The Nicosia Criminal Court imposed on Efthimios Bouloutas, then managing director of Laiki, a fine of EUR 150,000, while Neoclis Lysandrou and the executive board member Marcos Foros received fines of EUR 120,000 each.

The pecuniary penalty concerns only the charge of leaking false or misleading information and concealing information from the public. The convicted four did not receive any penalty for offences regarding market manipulation.

The one-time bankers of defunct Laiki, Efthimios Bouloutas, Panayiotis Kounnis, Neoclis Lysandrou and executive Marcos Foros were found guilty on 12 October by the Court on all the above accounts.
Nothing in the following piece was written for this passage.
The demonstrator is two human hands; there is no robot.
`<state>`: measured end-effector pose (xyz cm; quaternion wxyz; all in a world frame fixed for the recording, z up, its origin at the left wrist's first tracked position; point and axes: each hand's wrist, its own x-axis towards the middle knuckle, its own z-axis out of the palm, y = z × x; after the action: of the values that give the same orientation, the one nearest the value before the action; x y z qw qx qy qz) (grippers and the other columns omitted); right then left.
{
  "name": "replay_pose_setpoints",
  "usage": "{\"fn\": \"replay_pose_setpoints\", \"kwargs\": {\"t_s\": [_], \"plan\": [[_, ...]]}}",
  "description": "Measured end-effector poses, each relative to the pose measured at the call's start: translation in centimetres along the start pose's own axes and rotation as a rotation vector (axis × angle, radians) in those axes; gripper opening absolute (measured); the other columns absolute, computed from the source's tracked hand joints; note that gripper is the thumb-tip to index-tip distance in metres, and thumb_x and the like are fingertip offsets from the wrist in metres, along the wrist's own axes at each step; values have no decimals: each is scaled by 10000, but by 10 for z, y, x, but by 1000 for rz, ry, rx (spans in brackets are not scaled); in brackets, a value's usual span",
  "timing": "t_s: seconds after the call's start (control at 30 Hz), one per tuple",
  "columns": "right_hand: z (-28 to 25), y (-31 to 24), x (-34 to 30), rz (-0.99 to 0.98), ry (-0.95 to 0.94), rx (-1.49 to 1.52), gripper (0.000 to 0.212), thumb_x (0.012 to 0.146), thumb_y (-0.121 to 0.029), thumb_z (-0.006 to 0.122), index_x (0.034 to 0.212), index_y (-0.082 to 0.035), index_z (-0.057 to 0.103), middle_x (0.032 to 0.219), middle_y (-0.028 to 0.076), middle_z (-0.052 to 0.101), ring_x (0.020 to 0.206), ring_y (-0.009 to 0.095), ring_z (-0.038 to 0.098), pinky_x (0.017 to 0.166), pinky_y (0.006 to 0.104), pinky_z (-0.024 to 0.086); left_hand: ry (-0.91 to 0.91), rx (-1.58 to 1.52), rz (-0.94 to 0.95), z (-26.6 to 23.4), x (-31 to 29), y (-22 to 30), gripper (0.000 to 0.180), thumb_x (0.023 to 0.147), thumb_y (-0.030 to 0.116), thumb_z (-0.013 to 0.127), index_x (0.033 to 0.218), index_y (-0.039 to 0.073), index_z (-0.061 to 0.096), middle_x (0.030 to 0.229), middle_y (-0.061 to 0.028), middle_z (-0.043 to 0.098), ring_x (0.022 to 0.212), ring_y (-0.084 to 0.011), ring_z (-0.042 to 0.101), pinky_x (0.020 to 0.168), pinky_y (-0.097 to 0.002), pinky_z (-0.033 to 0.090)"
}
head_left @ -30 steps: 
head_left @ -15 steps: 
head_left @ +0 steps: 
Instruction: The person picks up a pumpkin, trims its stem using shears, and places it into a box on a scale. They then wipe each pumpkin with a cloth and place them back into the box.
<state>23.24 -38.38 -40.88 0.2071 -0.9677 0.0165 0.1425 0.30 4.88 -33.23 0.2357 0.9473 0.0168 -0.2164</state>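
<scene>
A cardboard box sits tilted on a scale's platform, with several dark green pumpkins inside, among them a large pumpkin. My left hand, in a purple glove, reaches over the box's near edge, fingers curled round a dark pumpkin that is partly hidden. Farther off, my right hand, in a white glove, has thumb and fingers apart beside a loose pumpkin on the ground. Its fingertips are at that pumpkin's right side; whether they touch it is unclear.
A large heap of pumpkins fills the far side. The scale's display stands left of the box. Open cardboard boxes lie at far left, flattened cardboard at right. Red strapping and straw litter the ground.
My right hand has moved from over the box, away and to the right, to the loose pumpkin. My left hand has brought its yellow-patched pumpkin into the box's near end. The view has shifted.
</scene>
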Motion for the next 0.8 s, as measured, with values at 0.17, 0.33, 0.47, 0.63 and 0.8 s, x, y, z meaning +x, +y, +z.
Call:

They were charged with market manipulation and submitting false or misleading information while publishing an interim consolidated financial statement in November 2011, in which they omitted to include a goodwill write down of EUR 330mln for Marfin Popular Bank’s – as Laiki was then known – operations in Greece.

The criminal court had ruled in March that the prosecutor had succeeded in proving a prima facie case against the accused in relation to both the charges they were facing.

The defence argued that their clients’ obligation to disclose the interim accounts of the bank were abolished under a new law and so the charges were no longer relevant.

State prosecution argued that a basic principle of Cyprus law is that offences committed before the repeal of a law are valid, so a crime was committed at that time.

Laiki Bank was closed down in March 2013 as part of the island’s bailout agreement with international lenders following a banking crisis.

Disgraced Laiki was seen as the epitome of the kind of casino banking that led Cyprus to the brink of economic meltdown.

The court agreed that the top executives had a responsibility to shareholders and customers as they were the “face” of the bank.